§ Task description
Copy the records below exactly, starting at the line that contains "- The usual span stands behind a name" and ending at the line that contains "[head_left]"; leave out any pictures.
═════ Provided material ═════
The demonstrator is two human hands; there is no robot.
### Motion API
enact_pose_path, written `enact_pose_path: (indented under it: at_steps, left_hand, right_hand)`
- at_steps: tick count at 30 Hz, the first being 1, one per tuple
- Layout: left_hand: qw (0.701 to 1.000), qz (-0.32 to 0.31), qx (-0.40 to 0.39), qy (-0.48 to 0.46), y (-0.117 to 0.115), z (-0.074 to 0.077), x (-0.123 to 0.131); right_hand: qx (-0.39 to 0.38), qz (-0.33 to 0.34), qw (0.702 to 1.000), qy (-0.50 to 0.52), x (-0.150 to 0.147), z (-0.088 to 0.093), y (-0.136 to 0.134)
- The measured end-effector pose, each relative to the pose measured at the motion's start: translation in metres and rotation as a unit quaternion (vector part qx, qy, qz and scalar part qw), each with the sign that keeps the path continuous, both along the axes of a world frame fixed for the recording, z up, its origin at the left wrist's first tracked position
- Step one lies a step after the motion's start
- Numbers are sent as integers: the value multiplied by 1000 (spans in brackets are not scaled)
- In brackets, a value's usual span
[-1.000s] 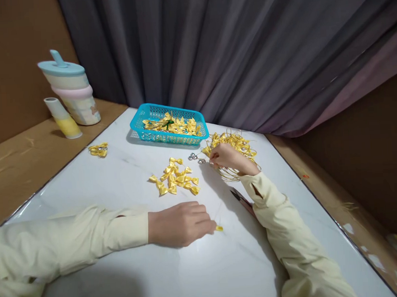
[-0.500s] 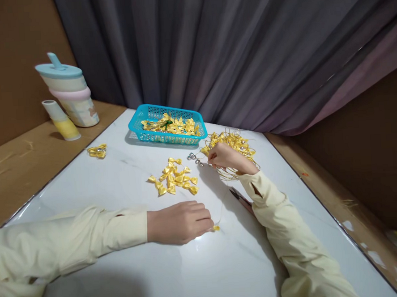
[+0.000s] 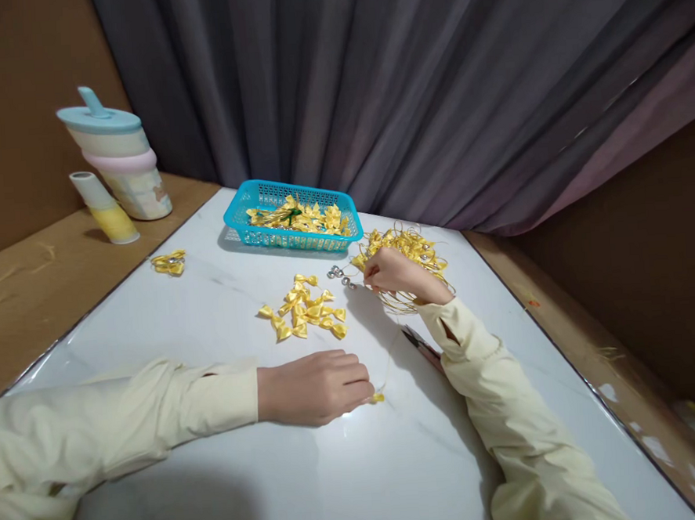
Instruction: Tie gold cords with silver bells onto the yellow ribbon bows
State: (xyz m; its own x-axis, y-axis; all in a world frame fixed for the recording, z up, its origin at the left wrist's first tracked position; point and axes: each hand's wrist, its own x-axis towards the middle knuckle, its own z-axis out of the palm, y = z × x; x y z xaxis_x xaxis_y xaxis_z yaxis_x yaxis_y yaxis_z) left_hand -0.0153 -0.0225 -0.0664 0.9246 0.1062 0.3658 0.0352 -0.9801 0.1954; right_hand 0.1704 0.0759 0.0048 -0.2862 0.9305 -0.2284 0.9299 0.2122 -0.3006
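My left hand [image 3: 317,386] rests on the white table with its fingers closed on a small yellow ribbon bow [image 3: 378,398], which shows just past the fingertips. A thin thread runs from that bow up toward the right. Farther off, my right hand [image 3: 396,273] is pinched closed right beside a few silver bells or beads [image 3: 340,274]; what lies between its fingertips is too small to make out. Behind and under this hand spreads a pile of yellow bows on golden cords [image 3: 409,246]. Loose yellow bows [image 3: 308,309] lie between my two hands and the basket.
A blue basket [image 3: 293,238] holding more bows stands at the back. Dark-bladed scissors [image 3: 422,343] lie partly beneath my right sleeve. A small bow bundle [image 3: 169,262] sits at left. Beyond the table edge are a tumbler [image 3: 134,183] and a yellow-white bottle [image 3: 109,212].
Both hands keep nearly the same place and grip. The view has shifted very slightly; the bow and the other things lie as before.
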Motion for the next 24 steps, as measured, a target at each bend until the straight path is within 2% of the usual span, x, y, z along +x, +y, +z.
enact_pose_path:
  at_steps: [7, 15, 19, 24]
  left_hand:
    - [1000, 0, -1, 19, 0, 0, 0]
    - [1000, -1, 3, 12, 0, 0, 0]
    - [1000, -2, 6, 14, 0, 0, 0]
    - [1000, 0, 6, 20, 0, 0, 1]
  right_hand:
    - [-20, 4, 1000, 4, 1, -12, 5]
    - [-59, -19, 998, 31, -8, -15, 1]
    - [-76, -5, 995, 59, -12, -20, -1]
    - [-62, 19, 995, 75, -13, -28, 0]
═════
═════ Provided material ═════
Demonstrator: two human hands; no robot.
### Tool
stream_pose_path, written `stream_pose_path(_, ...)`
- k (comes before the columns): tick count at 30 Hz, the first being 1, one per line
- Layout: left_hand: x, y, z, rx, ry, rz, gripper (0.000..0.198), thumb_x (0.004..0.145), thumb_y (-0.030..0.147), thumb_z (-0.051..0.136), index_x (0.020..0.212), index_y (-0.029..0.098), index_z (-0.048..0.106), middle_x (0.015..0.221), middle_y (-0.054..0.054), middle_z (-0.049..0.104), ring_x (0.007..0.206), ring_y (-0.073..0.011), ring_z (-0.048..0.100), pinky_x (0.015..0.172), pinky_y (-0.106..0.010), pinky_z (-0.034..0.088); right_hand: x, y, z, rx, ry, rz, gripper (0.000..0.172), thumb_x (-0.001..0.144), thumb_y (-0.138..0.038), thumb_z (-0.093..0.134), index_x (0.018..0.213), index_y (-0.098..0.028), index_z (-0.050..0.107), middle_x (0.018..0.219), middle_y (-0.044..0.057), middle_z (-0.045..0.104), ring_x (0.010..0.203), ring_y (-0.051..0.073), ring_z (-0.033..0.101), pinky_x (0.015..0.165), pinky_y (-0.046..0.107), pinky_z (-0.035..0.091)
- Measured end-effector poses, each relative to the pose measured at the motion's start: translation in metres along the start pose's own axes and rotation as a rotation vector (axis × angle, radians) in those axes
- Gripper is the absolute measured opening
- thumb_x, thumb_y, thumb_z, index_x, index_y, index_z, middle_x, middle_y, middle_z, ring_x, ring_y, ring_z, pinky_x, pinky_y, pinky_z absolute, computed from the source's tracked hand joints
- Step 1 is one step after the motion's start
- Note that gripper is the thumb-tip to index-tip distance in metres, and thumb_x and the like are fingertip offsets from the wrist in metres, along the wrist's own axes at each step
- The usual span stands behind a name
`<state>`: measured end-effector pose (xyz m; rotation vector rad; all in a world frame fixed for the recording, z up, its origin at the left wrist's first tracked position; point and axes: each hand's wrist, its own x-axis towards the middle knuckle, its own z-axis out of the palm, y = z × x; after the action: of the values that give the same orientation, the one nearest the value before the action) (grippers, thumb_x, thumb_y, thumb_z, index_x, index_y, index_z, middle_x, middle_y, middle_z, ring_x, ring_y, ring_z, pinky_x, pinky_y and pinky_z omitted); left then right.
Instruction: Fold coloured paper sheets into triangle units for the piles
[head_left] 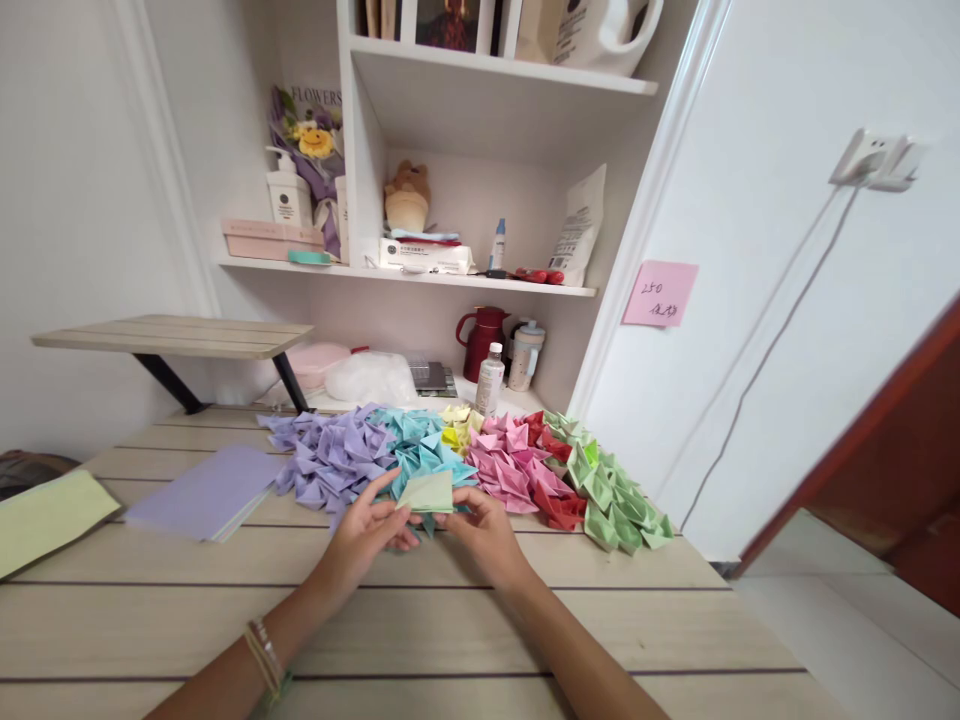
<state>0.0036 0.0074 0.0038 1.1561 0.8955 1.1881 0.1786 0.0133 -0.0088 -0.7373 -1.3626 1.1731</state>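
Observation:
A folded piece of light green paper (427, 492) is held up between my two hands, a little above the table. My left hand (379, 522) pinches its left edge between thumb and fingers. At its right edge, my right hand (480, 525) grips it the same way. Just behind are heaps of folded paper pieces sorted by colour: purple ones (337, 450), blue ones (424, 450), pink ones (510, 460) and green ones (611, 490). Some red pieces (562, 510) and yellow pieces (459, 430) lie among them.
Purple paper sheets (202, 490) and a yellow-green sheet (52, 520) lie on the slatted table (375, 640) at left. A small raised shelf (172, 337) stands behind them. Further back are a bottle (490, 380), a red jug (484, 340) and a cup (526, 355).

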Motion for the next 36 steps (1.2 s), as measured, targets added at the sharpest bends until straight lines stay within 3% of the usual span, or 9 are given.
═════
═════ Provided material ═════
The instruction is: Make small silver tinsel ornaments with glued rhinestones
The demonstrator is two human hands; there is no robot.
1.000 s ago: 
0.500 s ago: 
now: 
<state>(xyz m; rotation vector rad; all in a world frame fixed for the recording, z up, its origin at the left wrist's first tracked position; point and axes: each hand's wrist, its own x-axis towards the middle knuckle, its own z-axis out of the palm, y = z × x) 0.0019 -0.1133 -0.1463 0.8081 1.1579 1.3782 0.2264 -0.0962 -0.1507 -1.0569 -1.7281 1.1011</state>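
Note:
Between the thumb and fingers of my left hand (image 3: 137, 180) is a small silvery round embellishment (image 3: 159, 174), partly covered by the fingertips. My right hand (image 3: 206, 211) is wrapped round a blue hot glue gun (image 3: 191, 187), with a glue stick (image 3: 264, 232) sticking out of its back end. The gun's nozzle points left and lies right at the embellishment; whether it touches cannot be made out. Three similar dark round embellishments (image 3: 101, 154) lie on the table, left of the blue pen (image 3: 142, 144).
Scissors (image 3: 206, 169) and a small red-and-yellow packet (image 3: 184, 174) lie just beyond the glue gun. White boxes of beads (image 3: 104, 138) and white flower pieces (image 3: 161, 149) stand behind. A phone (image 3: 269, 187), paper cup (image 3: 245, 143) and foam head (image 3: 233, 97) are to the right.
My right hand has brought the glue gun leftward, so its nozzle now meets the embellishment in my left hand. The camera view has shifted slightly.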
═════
§ Response
- The usual span stands behind a name
`<state>`: measured end-effector pose (xyz m; rotation vector rad; all in a world frame fixed for the recording, z up, its origin at the left wrist's first tracked position; point and axes: each hand's wrist, its own x-axis towards the middle knuckle, its own z-axis out of the palm, y = z × x; after the action: of the values that give the same orientation, the one nearest the value before the action) (grippers, thumb_x, thumb_y, thumb_z, index_x, index_y, index_z, middle_x, middle_y, middle_z, ring_x, ring_y, ring_z, pinky_x, pinky_y and pinky_z omitted); left then right.
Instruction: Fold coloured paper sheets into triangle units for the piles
[head_left] 

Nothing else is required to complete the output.